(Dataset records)
-- Opening Marker --

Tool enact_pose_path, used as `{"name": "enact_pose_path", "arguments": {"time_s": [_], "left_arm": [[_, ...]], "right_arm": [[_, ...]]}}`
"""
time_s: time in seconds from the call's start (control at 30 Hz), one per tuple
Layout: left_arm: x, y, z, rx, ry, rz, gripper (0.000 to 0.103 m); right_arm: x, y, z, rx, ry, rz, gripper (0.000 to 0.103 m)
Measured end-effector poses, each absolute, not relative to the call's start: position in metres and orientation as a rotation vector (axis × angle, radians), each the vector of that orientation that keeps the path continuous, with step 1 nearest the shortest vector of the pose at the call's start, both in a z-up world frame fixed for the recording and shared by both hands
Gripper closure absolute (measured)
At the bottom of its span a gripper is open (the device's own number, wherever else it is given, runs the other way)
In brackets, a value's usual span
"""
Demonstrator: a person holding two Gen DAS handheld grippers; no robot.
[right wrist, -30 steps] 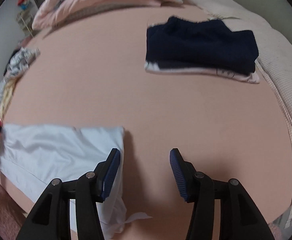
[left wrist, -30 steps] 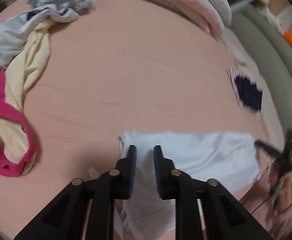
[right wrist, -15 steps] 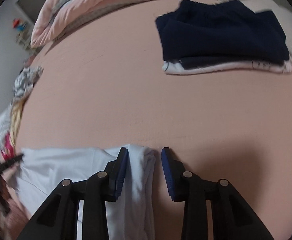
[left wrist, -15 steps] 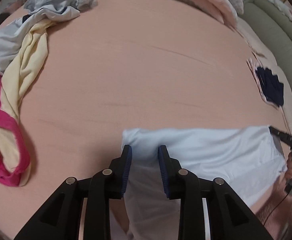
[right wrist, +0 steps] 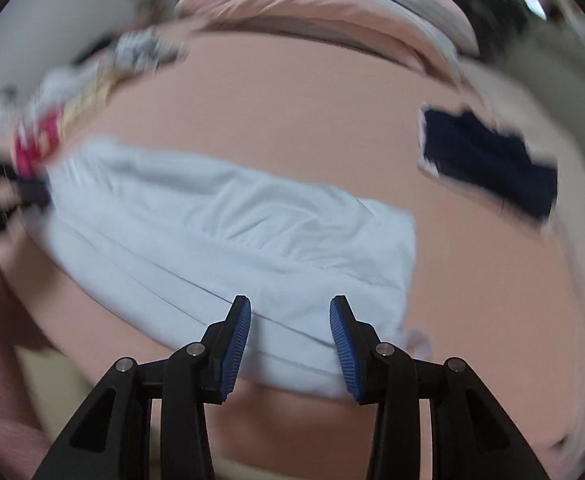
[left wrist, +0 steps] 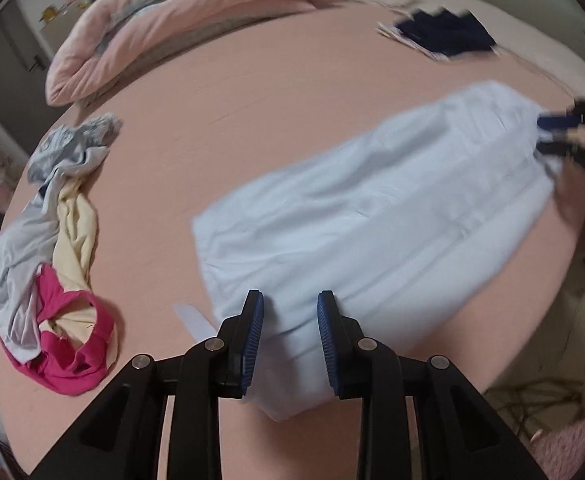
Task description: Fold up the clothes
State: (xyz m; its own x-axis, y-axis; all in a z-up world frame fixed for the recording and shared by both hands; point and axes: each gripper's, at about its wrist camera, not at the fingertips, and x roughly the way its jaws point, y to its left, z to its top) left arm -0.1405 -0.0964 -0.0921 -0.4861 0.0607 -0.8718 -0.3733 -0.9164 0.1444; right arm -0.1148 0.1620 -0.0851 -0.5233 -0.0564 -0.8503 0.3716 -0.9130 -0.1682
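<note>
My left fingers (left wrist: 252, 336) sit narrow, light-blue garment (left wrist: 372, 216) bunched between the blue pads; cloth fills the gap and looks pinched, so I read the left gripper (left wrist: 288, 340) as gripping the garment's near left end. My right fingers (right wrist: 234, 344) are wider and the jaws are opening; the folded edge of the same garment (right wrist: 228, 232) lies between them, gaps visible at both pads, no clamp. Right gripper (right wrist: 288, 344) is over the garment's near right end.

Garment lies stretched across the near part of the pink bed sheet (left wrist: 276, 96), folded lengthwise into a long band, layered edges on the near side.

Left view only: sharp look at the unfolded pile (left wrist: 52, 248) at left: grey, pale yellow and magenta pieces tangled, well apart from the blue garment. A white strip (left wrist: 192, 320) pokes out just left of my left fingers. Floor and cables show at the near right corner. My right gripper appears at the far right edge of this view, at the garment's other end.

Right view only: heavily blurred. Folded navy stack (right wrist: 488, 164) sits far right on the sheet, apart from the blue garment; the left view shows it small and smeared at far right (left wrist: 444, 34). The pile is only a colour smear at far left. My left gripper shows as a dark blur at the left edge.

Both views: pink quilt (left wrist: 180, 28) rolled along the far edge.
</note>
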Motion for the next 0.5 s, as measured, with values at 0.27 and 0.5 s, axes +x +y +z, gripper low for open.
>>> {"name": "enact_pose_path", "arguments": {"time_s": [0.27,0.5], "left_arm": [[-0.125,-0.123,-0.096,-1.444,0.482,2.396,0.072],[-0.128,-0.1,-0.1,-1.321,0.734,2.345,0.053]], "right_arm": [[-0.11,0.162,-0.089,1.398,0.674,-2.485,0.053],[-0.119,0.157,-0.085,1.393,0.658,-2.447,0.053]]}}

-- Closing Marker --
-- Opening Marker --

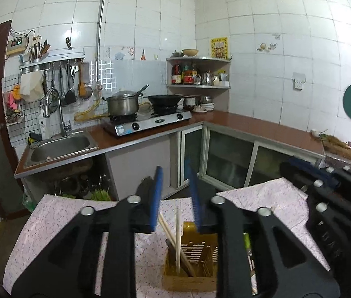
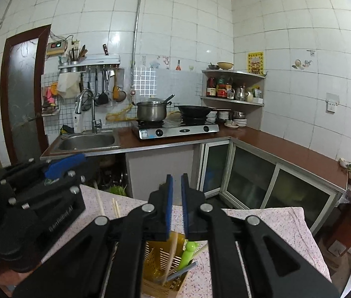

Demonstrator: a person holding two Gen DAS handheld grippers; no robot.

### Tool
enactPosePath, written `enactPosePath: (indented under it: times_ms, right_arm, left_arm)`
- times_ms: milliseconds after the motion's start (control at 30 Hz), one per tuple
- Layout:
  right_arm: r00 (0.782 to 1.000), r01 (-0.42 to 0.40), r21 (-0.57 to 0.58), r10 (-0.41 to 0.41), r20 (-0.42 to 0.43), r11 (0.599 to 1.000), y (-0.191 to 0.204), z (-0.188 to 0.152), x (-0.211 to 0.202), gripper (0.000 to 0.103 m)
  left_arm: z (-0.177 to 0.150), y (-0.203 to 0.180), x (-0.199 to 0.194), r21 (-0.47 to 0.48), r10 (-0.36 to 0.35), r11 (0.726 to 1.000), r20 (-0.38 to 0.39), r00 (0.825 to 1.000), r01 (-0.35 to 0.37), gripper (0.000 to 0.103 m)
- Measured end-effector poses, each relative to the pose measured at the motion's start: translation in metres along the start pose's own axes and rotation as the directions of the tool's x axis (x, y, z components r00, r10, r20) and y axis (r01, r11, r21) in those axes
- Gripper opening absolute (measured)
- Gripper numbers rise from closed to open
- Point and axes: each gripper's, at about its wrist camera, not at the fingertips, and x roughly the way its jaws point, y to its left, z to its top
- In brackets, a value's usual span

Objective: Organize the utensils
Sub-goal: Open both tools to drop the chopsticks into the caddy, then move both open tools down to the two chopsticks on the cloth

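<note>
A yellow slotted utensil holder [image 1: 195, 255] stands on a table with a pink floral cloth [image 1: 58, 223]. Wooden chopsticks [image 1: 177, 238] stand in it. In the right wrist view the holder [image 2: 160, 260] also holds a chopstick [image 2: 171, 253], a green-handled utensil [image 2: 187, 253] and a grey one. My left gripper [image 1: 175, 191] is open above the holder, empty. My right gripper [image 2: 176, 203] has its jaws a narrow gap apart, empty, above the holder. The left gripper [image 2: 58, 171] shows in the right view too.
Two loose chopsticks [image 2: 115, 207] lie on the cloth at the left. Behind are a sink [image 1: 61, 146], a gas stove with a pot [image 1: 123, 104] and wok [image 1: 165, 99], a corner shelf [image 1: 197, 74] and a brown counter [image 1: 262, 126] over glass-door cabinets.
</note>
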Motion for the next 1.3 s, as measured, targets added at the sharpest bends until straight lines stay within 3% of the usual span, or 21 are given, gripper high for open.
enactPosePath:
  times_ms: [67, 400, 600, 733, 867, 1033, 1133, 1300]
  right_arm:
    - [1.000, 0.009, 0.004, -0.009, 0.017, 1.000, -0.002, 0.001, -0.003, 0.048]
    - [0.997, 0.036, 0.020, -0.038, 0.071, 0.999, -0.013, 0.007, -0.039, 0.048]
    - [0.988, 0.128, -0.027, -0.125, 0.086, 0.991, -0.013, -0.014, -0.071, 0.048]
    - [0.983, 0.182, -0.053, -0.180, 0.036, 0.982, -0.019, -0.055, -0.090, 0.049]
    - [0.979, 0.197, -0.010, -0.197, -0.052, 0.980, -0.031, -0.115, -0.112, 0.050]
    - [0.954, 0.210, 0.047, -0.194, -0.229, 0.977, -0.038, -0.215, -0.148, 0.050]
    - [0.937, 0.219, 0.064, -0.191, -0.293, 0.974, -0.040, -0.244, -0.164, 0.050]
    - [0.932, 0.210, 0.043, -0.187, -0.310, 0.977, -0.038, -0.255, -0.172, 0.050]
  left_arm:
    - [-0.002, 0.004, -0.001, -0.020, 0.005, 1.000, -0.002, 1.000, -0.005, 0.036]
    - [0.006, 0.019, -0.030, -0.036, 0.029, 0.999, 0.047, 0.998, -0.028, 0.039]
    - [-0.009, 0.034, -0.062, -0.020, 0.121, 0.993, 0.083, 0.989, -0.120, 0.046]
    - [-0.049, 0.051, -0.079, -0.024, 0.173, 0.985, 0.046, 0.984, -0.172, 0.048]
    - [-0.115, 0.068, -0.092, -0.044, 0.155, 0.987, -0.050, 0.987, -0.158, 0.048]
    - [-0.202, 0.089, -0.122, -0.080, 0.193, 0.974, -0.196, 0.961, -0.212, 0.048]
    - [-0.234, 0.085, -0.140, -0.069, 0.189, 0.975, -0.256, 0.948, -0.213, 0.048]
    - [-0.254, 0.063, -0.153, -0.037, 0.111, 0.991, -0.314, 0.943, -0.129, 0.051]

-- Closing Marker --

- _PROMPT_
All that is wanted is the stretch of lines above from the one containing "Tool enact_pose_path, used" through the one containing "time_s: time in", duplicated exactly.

- _TASK ANSWER_
Tool enact_pose_path, used as `{"name": "enact_pose_path", "arguments": {"time_s": [_], "left_arm": [[_, ...]], "right_arm": [[_, ...]]}}`
"""
time_s: time in seconds from the call's start (control at 30 Hz), one per tuple

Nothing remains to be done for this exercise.